#### [What you have to do]
Word for word, restate the lines that run from the line containing "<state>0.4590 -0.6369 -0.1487" to the last line of the records below.

---

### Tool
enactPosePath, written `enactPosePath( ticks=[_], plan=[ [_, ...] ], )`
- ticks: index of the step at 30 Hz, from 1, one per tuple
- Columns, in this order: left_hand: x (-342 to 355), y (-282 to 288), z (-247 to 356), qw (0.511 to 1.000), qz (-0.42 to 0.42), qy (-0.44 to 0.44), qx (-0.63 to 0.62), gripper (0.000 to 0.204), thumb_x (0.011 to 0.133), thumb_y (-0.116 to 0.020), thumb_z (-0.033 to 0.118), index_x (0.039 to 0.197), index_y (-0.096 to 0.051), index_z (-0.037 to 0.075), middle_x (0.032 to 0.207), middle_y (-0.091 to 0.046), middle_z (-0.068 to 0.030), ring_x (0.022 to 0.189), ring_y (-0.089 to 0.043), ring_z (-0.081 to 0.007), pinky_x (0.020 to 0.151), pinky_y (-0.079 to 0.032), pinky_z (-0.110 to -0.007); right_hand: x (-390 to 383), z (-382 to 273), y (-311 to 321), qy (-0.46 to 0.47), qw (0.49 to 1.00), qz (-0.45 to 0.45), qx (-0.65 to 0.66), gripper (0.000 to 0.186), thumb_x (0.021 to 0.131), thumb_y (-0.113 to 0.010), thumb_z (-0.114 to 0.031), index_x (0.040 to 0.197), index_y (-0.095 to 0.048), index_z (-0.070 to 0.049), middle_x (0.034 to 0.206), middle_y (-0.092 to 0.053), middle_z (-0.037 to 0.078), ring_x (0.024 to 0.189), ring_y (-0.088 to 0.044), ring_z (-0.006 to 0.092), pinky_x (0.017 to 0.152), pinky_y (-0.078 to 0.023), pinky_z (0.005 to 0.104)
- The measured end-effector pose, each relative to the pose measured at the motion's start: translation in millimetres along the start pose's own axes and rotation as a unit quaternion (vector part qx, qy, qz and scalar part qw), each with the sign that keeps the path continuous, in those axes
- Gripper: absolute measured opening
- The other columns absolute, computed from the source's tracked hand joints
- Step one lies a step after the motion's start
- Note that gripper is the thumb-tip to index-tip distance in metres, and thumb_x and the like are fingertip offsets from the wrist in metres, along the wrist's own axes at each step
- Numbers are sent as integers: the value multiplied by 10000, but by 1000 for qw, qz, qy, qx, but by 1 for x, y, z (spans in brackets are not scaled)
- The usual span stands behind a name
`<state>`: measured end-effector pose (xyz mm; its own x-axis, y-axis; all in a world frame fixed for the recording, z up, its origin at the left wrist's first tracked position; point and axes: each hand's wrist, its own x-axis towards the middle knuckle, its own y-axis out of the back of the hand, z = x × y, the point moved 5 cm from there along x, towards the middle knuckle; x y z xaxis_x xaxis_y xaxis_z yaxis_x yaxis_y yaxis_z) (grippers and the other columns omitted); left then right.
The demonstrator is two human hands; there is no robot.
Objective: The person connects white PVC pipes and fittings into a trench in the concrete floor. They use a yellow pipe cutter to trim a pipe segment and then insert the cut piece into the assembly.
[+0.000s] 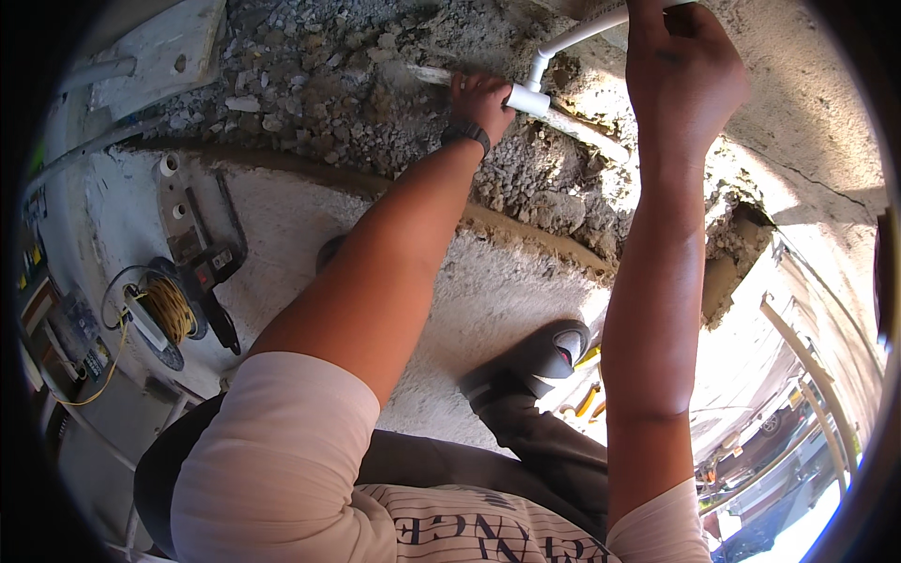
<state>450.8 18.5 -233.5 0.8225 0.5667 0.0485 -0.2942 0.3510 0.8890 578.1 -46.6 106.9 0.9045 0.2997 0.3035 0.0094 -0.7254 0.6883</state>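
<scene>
Nearest, below the pale shirt, a dark sandal stands on the concrete floor, probably planted there so the person can lean over the dug strip from its edge. Off to the left, a reel of yellow cord and a black and red tool lie on the same floor, well apart from both hands. Farther out, the left hand, with a dark watch at its wrist, is curled over a dirty pipe just beside a white tee joint, likely to steady it. The pipe lies among rubble, its long axis slanting from upper left to lower right, roughly along the strip. From the tee's side a clean white pipe rises away from the person, then bends up and to the right. The right hand is closed round that length, seemingly to guide or hold it up (its fingertips are partly hidden at the top edge, so the exact grip is unclear).
</scene>
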Motion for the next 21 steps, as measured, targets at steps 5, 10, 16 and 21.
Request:
enactPosePath(
  ticks=[5,10,16,21],
  plan=[
    [1,3,-1,999,-10,21,-47,347,783,-795,288,1090,-671,184,1156,-685,-1,1218,-562,-235,1198,-222,-560,6,14,10,160,980,10,-121,357,854,-826,-441,897,-791,-89,733,-746,39,619,-702,149,616,-539,310],
    [1,-4,-7,996,-16,51,-74,421,761,-816,307,1132,-643,206,1142,-682,-34,1213,-557,-248,1190,-229,-541,0,20,54,140,985,46,-95,340,906,-805,-374,819,-786,-45,635,-707,27,551,-637,92,575,-489,263],
    [12,-1,-10,993,-103,-33,38,450,866,-729,362,1298,-665,252,1268,-644,-11,1256,-510,-259,1158,-265,-512,-9,75,167,-51,989,62,-127,401,945,-763,-388,837,-753,-2,692,-712,47,613,-655,106,593,-511,250],
    [19,-8,-3,968,-202,-83,124,462,981,-578,407,1400,-599,212,1382,-576,-24,1326,-444,-252,1155,-266,-513,-26,167,245,-103,985,53,-132,363,994,-702,-328,944,-756,27,768,-734,98,699,-715,136,669,-594,281]
  ],
)
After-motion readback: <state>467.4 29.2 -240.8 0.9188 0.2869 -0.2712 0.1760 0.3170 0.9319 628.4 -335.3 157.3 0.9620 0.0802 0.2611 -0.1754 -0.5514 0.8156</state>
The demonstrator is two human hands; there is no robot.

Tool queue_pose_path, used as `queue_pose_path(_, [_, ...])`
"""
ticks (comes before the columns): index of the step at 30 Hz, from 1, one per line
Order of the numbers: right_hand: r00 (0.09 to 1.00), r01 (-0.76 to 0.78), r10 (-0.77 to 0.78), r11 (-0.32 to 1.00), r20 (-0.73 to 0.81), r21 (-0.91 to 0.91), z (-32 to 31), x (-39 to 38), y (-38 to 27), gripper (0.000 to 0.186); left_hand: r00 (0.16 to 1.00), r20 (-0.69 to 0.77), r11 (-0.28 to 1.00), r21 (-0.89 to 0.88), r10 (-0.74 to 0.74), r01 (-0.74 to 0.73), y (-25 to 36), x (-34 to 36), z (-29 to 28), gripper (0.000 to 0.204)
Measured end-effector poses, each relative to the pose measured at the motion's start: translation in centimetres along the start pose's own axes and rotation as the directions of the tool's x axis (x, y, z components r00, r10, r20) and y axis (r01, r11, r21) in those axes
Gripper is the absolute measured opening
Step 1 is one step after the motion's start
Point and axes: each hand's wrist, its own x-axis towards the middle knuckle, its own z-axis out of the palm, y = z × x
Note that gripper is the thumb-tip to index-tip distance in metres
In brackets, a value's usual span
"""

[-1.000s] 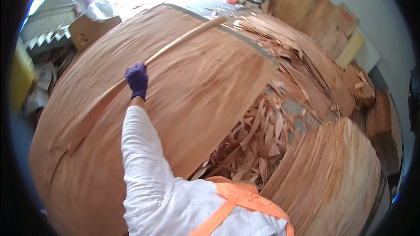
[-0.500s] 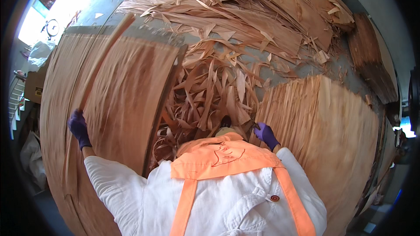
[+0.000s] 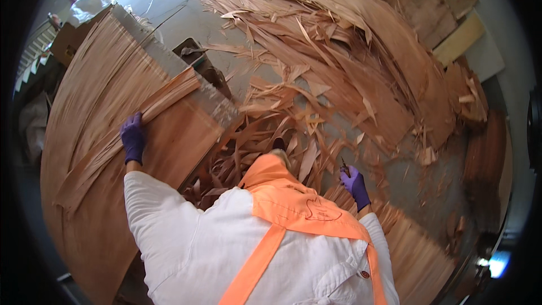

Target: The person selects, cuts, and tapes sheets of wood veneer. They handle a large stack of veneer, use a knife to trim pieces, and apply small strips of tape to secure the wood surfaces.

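Note:
My left hand [image 3: 133, 137], in a purple glove, is closed on the edge of a long wood veneer strip [image 3: 169, 94]. The strip lies slantwise across the wide stack of veneer sheets [image 3: 169, 141] on my left. My gloved right hand [image 3: 354, 184] grips a small dark tool with a thin tip [image 3: 344, 166], apparently a knife; its handle is mostly hidden in the fist. That hand is above the near end of a second veneer stack [image 3: 418, 248] on the right.
Curled veneer scraps [image 3: 248, 147] heap up between the stacks, around my shoe [image 3: 279, 143]. Beyond lies a big pile of torn veneer sheets [image 3: 350, 62]. An open bin [image 3: 192, 51] stands past the left stack. More bundled veneer [image 3: 485, 164] is at the far right.
The view has turned rightward. The veneer strip, earlier raised at its far end, now lies on the left stack, still in my left hand. My right hand has moved out from the scraps with the tool.

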Motion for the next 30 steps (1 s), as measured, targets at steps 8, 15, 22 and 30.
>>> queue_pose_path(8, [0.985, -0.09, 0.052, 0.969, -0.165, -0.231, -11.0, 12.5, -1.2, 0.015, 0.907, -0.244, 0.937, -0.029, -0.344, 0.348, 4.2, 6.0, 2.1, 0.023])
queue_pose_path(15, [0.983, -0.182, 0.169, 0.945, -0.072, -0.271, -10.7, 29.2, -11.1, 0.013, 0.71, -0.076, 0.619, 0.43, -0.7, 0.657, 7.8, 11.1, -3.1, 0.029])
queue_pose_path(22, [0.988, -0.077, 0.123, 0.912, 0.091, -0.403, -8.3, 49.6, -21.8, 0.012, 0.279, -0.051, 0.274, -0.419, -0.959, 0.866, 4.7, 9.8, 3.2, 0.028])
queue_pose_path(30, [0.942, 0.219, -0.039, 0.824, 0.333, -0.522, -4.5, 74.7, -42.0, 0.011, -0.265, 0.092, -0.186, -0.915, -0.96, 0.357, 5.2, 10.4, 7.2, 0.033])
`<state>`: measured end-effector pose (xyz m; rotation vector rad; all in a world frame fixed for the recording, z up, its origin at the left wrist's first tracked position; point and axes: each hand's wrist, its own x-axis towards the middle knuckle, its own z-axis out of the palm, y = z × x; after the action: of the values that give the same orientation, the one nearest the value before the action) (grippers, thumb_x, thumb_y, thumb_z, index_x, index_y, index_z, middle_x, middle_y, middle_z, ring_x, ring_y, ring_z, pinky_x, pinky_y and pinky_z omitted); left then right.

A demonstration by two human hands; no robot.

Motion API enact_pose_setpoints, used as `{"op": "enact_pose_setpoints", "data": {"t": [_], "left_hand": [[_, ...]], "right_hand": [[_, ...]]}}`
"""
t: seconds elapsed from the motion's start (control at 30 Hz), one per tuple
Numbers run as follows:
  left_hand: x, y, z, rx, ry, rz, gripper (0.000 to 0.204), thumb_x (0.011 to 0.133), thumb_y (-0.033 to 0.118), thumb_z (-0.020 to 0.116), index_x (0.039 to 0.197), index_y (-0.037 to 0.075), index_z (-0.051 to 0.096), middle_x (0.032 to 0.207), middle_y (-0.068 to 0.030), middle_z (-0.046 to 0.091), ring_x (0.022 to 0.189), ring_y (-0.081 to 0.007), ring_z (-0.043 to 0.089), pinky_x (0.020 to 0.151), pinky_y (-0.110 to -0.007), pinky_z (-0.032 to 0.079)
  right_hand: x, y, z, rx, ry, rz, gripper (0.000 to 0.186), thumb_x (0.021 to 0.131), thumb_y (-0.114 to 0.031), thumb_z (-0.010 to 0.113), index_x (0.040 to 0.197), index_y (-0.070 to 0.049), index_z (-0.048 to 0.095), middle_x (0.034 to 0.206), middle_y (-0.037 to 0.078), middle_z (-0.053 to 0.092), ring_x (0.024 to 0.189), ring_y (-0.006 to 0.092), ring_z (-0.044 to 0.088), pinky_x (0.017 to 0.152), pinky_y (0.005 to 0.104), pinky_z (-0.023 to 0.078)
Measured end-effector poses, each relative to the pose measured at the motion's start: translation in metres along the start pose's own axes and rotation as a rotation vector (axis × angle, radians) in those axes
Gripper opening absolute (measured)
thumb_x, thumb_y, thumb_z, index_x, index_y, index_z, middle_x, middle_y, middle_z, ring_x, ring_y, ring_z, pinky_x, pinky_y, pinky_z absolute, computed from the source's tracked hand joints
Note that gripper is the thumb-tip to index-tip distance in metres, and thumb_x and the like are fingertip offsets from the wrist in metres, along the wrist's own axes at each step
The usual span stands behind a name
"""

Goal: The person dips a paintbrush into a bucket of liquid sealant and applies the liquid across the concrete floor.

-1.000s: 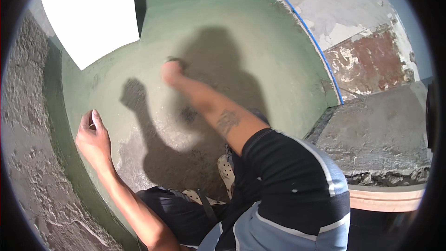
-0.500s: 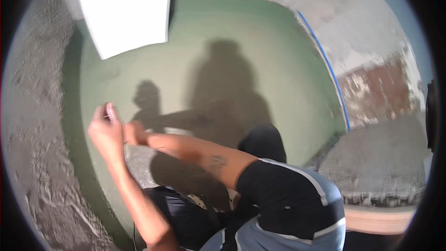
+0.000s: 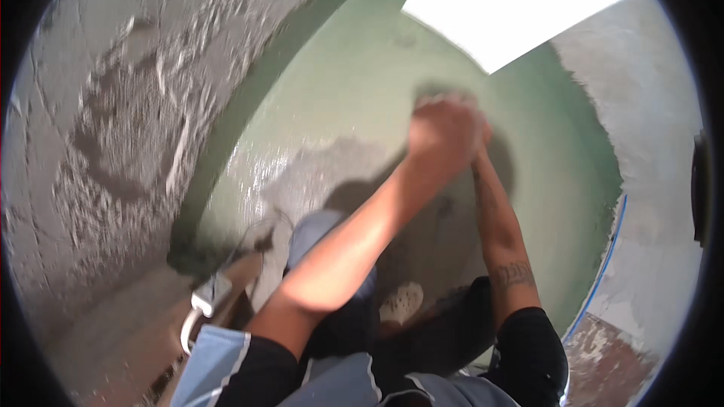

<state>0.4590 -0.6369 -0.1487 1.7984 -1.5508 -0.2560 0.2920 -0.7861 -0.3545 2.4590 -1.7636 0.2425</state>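
Observation:
Both my arms reach forward over a green-coated floor (image 3: 354, 68), and my hands meet near the middle of the picture. My left hand (image 3: 443, 132) is curled closed and blurred by motion; what it grips, if anything, is hidden. Right behind it is my right hand (image 3: 485, 134), mostly covered by the left, so its fingers do not show. A bright white panel (image 3: 520, 7) stands just beyond my hands, at the top right.
A rough grey plastered wall (image 3: 136, 128) rises on the left. At the lower left lies a white power strip (image 3: 211, 295) with its cable. My pale perforated shoe (image 3: 402, 301) is below. Blue tape (image 3: 603, 264) edges the green floor at right.
The view has swung left, bringing in more plastered wall and the power strip, and the panel shifts to the right. My hands, together before too, now appear nearer the picture's middle.

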Motion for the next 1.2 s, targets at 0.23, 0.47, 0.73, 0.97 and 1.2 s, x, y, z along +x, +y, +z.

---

#### [Response to this exercise]
<state>0.4590 -0.6369 -0.1487 1.7984 -1.5508 -0.2560 0.2920 -0.7861 -0.3545 2.4590 -1.7636 0.2425</state>
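Observation:
Both my arms reach forward over a green-coated floor (image 3: 354, 68), and my hands meet near the middle of the picture. My left hand (image 3: 443, 132) is curled closed and blurred by motion; what it grips, if anything, is hidden. Right behind it is my right hand (image 3: 485, 134), mostly covered by the left, so its fingers do not show. A bright white panel (image 3: 520, 7) stands just beyond my hands, at the top right.
A rough grey plastered wall (image 3: 136, 128) rises on the left. At the lower left lies a white power strip (image 3: 211, 295) with its cable. My pale perforated shoe (image 3: 402, 301) is below. Blue tape (image 3: 603, 264) edges the green floor at right.
The view has swung left, bringing in more plastered wall and the power strip, and the panel shifts to the right. My hands, together before too, now appear nearer the picture's middle.
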
Motion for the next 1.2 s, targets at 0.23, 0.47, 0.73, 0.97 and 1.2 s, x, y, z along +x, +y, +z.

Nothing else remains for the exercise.